Tief durchatmend lässt du dir Zeit. Ich habe das Gefühl, dass es dir schwerfällt.
»Also gut. Damit ihr versteht, was los ist, muss ich etwas loswerden. Die Ländereien in Kolumbien und Peru, die ihr haben wollt…« Da lächelst du breit. »… gehören mir.«
Oh. Himmelherrgott, du, meine Schöne, bist eine Drogenprinzessin und verschweigst es. Einfach so.
»Was?«, bin nicht nur ich, sondern auch Greg schockiert.
»Das heißt, wir hätten sie auch gar nicht entführen müssen?«, schnallt es auch Riley.
»Ähm, ja und nein.« Du lächelst nun eher müde.
»Ich dachte, das ist alles Calvins Besitz und du arbeitest nur für ihn. Die rechte Hand und so«, spricht Adam unsere Gedanken laut aus.
»Ja und nein. Ich arbeite für ihn und er bekommt einen Anteil, weil ich das Zeug in seinem Gebiet verticke. Mir gehören die Ländereien und der Handelsweg. Ein Gebiet war ein Geschenk von Calvin, als ich achtzehn wurde.« Du tippst nervös mit den Füßen auf den Boden.
»Wir müssen mit dir verhandeln?«, fragt Greg nochmal nach. Du zuckst lächelnd mit den Schultern.
»Ja, wenn ihr es so bewertet, ja. Aber Calvin hätte mit euch auch ohne meine Anwesenheit verhandelt.«
»Und warum hat er das dann nicht?«, fragt Greg gereizter.
»Weil er wusste, dass ich jeden Deal mit euch abgelehnt hätte.«
»Wieso?«, frage nun ich, weil es mich wundert.
»Weil ihr scheiße seid! Denkt ihr wirklich, ich bin dumm? Ihr wollt einen scheiß Koks-Deal? Ernsthaft? Das ist nicht das, was ihr wollt. Das ist nur Tarnung, damit ihr mehrüber den Handelsweg, die Plantagen und wie wir arbeiten herausbekommen könnt. Es geht euch nicht um den Stoff, sondern um das ganze Gebiet, inklusive Detroit. Ihr wollt euch vergrößern und nicht einen billigen Deal eingehen.«
Und du hast uns durchschaut! Du bist nicht nur eine Frau mit vielen Geheimnissen, sondern auch eine, die man nicht unterschätzen sollte.
»Komm her, Babe.« Und du hörst auf mich. »Elliot hat dich betrogen und hat dein Koks an einen Feind verkauft«, erkläre ich zu Ende, ohne auf die letzten Worte einzugehen und dich zu bestätigen. Denn das wirst du noch früh genug merken.
»Genau.« Du hebst einen Finger und drückst ihn mir an die Brust. »Und du sagst mir jetzt, wer einfach meinen Stoff ohne mein Wissen gekauft hat.«
Ich betrachte dich genauer und würde dir sehr gerne alles erzählen, weil du ehrlich bist, und ich sehe dir an, dass du mir vertraust. Nur deine eigenen Leute wissen, wem die Ländereien wirklich gehören. Du willst dich schützen. Ich dich aber auch, im Moment zumindest.

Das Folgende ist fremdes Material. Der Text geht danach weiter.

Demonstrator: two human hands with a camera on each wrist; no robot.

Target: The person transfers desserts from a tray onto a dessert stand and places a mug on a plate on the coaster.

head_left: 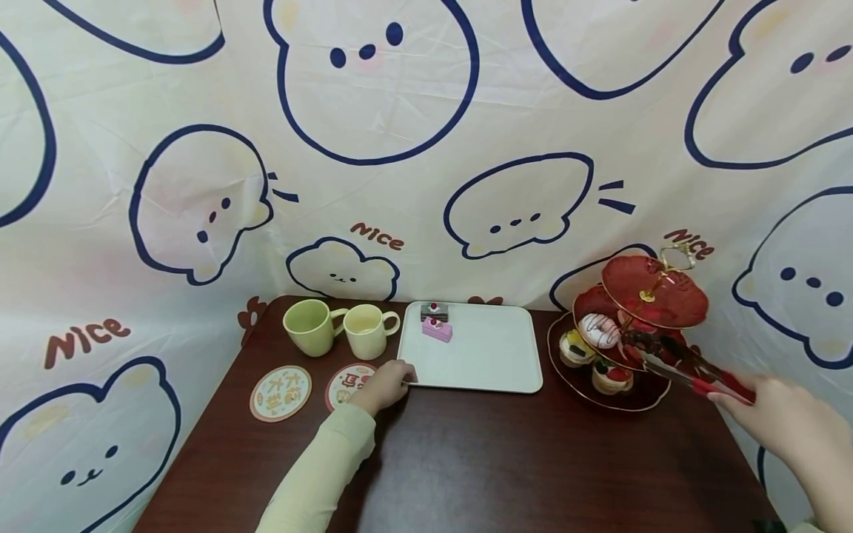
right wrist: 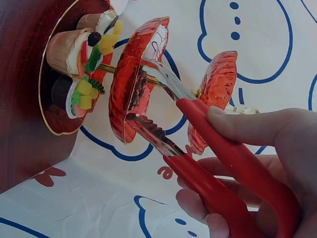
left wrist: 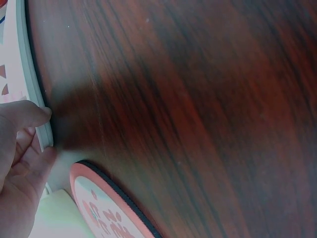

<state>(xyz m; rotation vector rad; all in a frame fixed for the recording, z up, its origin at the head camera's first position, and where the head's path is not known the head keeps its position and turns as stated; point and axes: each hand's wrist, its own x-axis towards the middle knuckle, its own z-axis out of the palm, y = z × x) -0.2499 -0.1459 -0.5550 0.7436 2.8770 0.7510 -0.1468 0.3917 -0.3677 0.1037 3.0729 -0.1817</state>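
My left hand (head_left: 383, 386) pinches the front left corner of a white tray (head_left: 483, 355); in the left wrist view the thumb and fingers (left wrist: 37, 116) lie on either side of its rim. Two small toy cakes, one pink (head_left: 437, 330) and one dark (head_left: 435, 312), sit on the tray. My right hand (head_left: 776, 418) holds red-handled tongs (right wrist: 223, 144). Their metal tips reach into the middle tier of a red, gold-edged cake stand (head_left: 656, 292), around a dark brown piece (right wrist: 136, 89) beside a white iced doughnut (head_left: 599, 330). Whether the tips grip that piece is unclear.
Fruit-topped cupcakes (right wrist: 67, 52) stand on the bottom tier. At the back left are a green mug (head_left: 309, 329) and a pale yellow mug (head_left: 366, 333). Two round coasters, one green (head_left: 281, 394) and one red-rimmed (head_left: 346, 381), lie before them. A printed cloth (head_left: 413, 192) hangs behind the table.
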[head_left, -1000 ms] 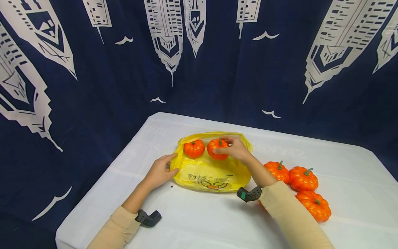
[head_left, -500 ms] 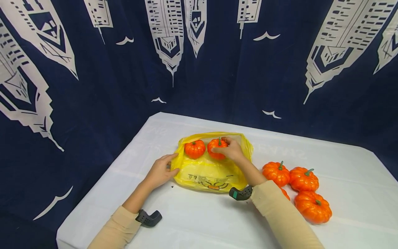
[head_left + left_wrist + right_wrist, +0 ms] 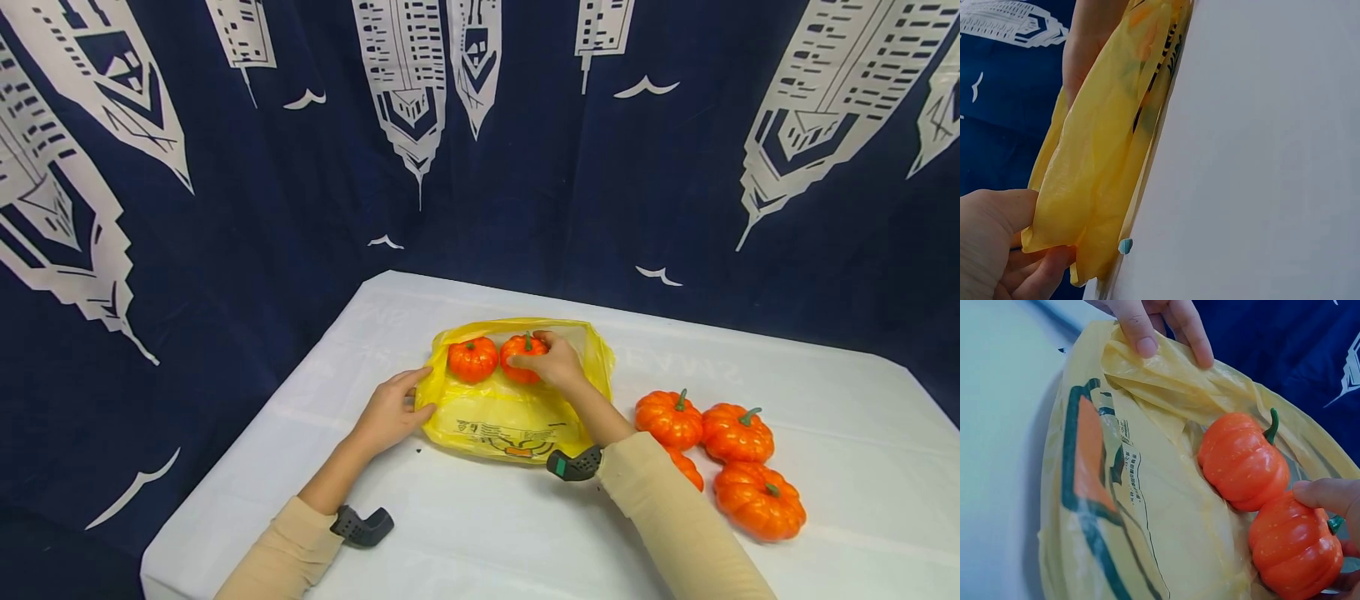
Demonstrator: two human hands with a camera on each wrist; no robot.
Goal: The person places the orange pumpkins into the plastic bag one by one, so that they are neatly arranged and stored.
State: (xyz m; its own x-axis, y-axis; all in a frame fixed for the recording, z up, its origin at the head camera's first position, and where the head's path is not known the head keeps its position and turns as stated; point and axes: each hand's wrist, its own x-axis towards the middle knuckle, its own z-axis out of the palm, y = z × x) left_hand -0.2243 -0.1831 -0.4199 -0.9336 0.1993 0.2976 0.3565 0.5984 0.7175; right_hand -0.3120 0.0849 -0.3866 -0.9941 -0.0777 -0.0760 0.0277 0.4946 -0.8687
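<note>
A yellow plastic bag (image 3: 495, 408) lies on the table with its mouth held wide. At its left rim my left hand (image 3: 386, 412) pinches the plastic between thumb and fingers, also visible in the left wrist view. Inside the bag, toward the back, sit two small orange pumpkins with green stems. The left pumpkin (image 3: 472, 360) stands free of either hand. My right hand (image 3: 557, 362) reaches into the bag and holds the right pumpkin (image 3: 1294, 547), thumb on its near side. These two pumpkins touch in the right wrist view.
Right of the bag several more orange pumpkins (image 3: 759, 500) stand in a cluster, one partly behind my right sleeve (image 3: 667, 508). The white-covered table (image 3: 465, 517) ends at a dark blue curtain (image 3: 525, 217) with white printed buildings.
My right wrist and forearm have shifted left and slightly down, uncovering more of the clustered pumpkins. The held pumpkin has barely moved. My left hand stays at the bag's rim.
</note>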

»Ok, ich halte natürlich meinen Deal.« Ich streiche über deine Oberarme. »Ein Typ will sich vergrößern. Wer er genau ist, konnten wir noch nicht herausfinden. Wir sind aber dran. Wir haben uns mit Calvin verbündet, um ihn zu finden. Er ist wahrscheinlich nur wegen des Kokains hier. Und jetzt wissen wir zumindest, von wem er es bekommen hat.«
»Ihr wisst nicht genau, wer er ist?«, fragst du leider nach. Und es ist mir sogar egal, dass ich dich belüge, Jenny. Ich schüttle den Kopf. Du schaust zu Adam, der, Gott sei Dank, wie ich denkt und ebenfalls verneint.
»Und ihr denkt, ich bin nicht safe?« Wie du darauf kommst, bleibt mir ein Rätsel, aber es ist eine berechtigte Frage. Doch ich weiß nicht, wie ich sinnvoll antworten soll.
»Bei uns bist du sicher«, kommt Greg mir zu Hilfe und auch Riley: »Es ist eigentlich nur eine Vorsichtsmaßnahme von Calvin.«
»Vorsichtsmaßnahme?«, wirst du leider zurecht wieder misstrauisch.
»Na, dass alle auf dich aufpassen, bis wir wissen, wer er ist«, kann sich Riley noch rausreden. Du glaubst uns nicht, das kann ich dir ansehen.
Aber du lässt es so stehen und schlingst deine Arme wieder um meine Taille. Möglicherweise auch genau deshalb. Du machst dir Sorgen, das kann ich spüren. Dass alle dir etwas verheimlichen, macht dir Angst und du brauchst mich.
Du brauchst meine Nähe. Ich bin hier und werde immer hier sein, Jenny.
Erst klären wir das mit deinem Feind.
Und dann werde ich zu deinem größten Feind.